(STORED DATA)
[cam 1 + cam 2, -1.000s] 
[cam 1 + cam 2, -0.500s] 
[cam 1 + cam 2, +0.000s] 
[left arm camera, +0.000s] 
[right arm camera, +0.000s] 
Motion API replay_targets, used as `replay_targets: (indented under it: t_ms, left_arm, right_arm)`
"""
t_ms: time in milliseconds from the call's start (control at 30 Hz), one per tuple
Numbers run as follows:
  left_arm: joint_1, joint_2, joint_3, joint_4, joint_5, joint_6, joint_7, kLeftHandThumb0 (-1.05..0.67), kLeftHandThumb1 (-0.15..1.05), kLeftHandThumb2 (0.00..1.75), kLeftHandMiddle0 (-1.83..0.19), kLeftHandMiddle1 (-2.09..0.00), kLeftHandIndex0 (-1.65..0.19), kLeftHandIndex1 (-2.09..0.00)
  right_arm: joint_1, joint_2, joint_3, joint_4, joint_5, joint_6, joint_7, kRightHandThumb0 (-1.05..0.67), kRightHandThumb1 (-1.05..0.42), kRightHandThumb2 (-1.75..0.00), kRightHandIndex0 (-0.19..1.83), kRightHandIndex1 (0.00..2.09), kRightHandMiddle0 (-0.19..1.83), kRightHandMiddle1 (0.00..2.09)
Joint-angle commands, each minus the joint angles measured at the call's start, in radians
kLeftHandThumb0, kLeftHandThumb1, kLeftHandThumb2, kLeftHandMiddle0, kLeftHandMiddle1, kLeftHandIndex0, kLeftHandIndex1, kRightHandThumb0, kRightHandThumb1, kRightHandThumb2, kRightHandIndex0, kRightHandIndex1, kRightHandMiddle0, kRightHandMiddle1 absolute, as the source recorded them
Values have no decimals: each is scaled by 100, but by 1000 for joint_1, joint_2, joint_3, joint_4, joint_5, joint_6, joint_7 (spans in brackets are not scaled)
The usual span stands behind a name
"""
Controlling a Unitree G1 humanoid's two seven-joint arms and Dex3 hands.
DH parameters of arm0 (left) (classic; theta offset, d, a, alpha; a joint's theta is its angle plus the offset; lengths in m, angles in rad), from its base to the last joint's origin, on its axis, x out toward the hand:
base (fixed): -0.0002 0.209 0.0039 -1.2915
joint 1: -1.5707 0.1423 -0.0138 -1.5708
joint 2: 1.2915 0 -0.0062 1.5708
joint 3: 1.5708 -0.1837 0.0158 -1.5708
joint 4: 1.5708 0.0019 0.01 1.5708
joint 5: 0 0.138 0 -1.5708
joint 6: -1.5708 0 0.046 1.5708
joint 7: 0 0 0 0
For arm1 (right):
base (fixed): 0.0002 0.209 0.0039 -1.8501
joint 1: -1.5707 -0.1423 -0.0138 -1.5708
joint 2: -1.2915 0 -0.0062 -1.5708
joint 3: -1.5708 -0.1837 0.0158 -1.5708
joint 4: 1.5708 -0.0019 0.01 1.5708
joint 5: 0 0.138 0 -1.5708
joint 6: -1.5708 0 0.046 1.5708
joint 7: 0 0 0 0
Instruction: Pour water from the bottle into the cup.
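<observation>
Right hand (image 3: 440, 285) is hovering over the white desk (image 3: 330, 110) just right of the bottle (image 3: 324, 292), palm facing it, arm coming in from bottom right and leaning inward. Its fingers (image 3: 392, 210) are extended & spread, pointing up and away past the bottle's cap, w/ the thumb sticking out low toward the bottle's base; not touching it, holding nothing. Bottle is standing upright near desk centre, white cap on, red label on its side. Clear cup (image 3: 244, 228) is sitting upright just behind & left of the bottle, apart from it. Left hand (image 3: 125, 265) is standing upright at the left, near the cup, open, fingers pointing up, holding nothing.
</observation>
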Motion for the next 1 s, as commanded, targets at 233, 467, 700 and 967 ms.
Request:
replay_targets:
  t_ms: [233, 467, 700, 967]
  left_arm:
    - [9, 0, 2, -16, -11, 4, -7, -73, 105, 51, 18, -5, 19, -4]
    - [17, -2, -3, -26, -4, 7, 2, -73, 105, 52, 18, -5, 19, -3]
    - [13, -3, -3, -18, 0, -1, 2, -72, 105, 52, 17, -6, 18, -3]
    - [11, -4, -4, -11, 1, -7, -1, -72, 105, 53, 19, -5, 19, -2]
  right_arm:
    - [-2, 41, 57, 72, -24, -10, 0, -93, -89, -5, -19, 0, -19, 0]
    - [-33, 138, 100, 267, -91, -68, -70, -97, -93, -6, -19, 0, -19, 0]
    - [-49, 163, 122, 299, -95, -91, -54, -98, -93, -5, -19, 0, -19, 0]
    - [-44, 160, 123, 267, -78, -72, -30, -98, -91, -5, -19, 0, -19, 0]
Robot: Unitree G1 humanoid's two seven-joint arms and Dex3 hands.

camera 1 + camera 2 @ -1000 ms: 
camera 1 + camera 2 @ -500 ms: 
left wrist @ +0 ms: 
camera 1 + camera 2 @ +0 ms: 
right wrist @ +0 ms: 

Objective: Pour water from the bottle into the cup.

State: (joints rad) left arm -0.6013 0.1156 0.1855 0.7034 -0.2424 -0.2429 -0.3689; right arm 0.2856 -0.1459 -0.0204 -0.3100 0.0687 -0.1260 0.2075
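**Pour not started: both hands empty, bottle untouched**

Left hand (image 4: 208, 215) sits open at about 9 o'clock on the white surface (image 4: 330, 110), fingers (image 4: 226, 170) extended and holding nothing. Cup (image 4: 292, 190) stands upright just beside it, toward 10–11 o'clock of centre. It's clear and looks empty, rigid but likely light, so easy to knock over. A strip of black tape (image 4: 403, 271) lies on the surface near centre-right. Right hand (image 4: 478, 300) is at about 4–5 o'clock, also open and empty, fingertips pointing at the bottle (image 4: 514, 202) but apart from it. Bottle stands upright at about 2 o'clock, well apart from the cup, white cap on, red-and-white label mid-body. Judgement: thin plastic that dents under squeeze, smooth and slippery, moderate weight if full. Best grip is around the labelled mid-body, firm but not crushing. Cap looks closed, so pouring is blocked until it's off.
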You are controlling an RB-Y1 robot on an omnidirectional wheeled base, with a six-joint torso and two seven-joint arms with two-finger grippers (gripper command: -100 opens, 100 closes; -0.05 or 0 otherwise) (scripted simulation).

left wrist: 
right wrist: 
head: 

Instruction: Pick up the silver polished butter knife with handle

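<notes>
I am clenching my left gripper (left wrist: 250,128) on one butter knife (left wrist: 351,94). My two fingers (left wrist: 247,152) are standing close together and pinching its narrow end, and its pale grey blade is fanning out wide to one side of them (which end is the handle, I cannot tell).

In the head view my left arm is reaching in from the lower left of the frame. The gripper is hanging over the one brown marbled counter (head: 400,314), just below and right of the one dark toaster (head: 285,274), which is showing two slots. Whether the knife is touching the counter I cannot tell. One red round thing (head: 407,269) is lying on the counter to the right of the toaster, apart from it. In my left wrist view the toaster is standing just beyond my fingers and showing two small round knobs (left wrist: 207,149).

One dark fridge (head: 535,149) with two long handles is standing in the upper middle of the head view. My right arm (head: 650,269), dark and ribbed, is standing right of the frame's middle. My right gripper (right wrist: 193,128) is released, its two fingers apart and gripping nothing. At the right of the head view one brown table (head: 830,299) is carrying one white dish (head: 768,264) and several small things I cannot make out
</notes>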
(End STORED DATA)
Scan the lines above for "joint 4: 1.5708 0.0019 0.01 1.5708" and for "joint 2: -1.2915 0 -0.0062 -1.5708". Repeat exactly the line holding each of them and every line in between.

joint 4: 1.5708 0.0019 0.01 1.5708
joint 5: 0 0.138 0 -1.5708
joint 6: -1.5708 0 0.046 1.5708
joint 7: 0 0 0 0
For arm1 (right):
base (fixed): 0.0002 0.209 0.0039 -1.8501
joint 1: -1.5707 -0.1423 -0.0138 -1.5708
joint 2: -1.2915 0 -0.0062 -1.5708

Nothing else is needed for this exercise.